Although ecology is rife with theory that explores how multiple species co‐occur through space and time, the field lacks robust statistical models to parameterize this theory with empirical data, particularly when species are detected imperfectly and data are collected as a time‐series. We address this need by developing an occupancy model that estimates local colonization and extinction rates for two or more interacting species when data are collected across multiple sampling occasions. This model estimates how community composition at a site may change across sampling occasions by assuming the latent occupancy state is a categorical random variable. We used a multinomial‐logit model to parameterize species specific parameters and pairwise interactions between species, both of which can be made a function of covariates. These transition probabilities between community states can then be converted to occupancy or co‐occurrence probabilities to determine how community composition varies along an environmental gradient or through time. As an example, we estimate patterns of co‐occurrence between coyote Canis latrans, Virginia opossum Didelphis virginiana, and raccoon Procyon lotor in Chicago, Illinois, USA with data from a multiyear camera trapping study.
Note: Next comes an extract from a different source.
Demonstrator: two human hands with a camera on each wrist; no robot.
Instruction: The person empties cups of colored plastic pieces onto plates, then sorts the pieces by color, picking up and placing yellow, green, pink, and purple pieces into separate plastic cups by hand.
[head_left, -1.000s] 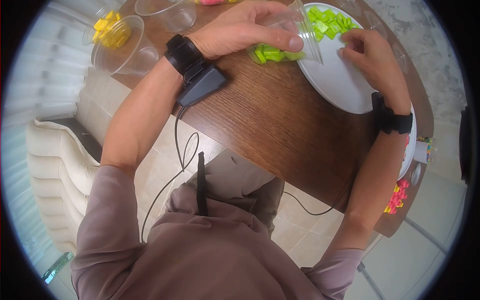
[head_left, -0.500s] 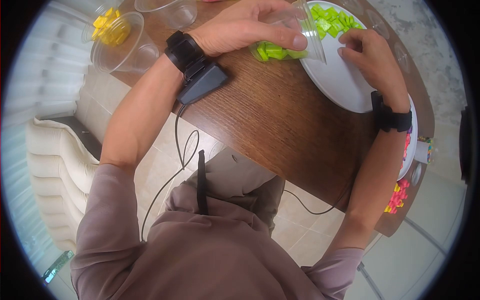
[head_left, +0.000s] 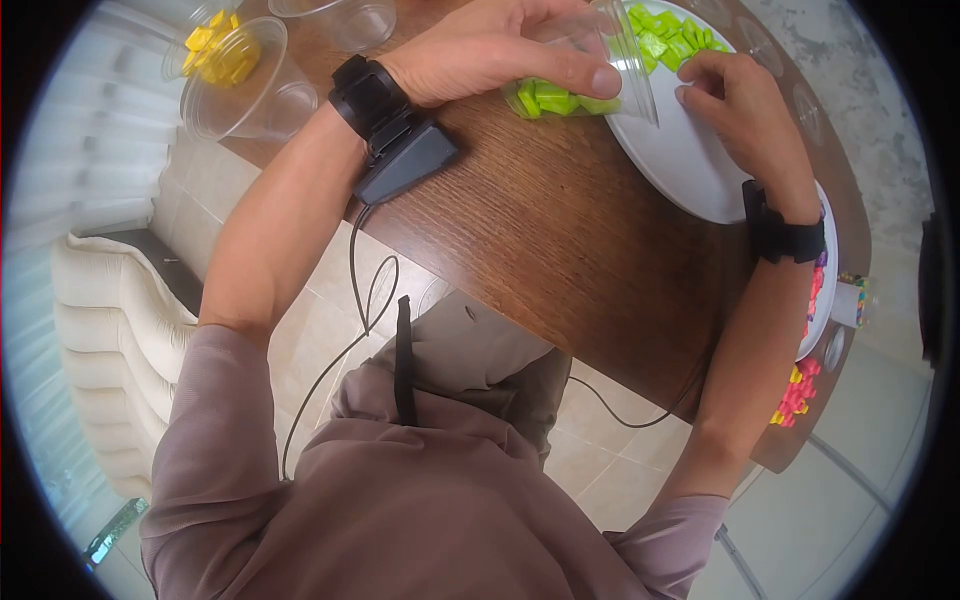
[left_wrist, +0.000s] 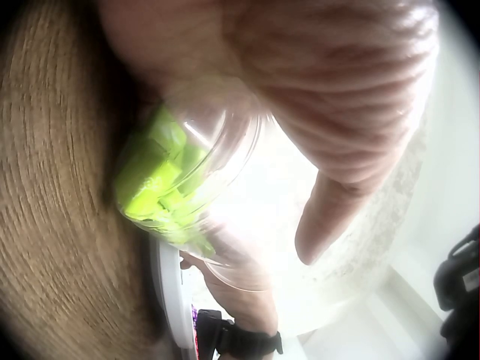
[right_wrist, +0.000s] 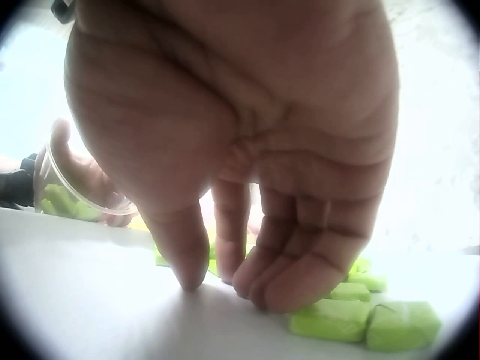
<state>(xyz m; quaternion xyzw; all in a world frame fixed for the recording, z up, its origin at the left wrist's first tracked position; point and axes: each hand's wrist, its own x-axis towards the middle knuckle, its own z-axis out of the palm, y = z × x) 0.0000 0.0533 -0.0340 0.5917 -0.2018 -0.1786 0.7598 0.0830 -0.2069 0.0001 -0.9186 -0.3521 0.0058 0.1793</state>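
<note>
My left hand [head_left: 490, 60] grips a tilted clear plastic cup [head_left: 640, 75], thumb along its near side. Several green wrapped candies [head_left: 545, 98] lie inside the cup, and its mouth overlaps the edge of a white plate [head_left: 680, 170]. More green candies [head_left: 665, 38] sit grouped at the plate's far end. My right hand [head_left: 750, 110] is over the plate beside that group. In the right wrist view its bent fingers [right_wrist: 300, 281] point down at the plate, apart from the thumb, with green candies [right_wrist: 405, 326] right by the fingertips.
At the table's left stand a clear cup [head_left: 200, 118] and yellow candies [head_left: 220, 50] in another; a further clear cup [head_left: 360, 25] is at the back. Beyond my right forearm are a second white plate [head_left: 828, 310] and a pile of pink and yellow pieces [head_left: 795, 393].
The cup in my left hand has edged slightly right over the plate's rim. My right hand stays bent beside the green candies with barely any movement.
</note>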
Models with pairwise interactions between species greatly out performed models that assumed independence between species. Opossum and raccoon, for example, were far less likely to go extinct in habitat patches where coyotes were present. Community composition at a site depends on species interactions and the local environment. Our model can separate such effects by estimating the underlying processes that define species occurrence patterns. As a result, our model can more explicitly quantify a wide range of ecological dynamics and therefore be used to empirically test ecological theory, such as estimating priority effects at a site or turnover rates between species, both of which can be made to vary as a function of covariates.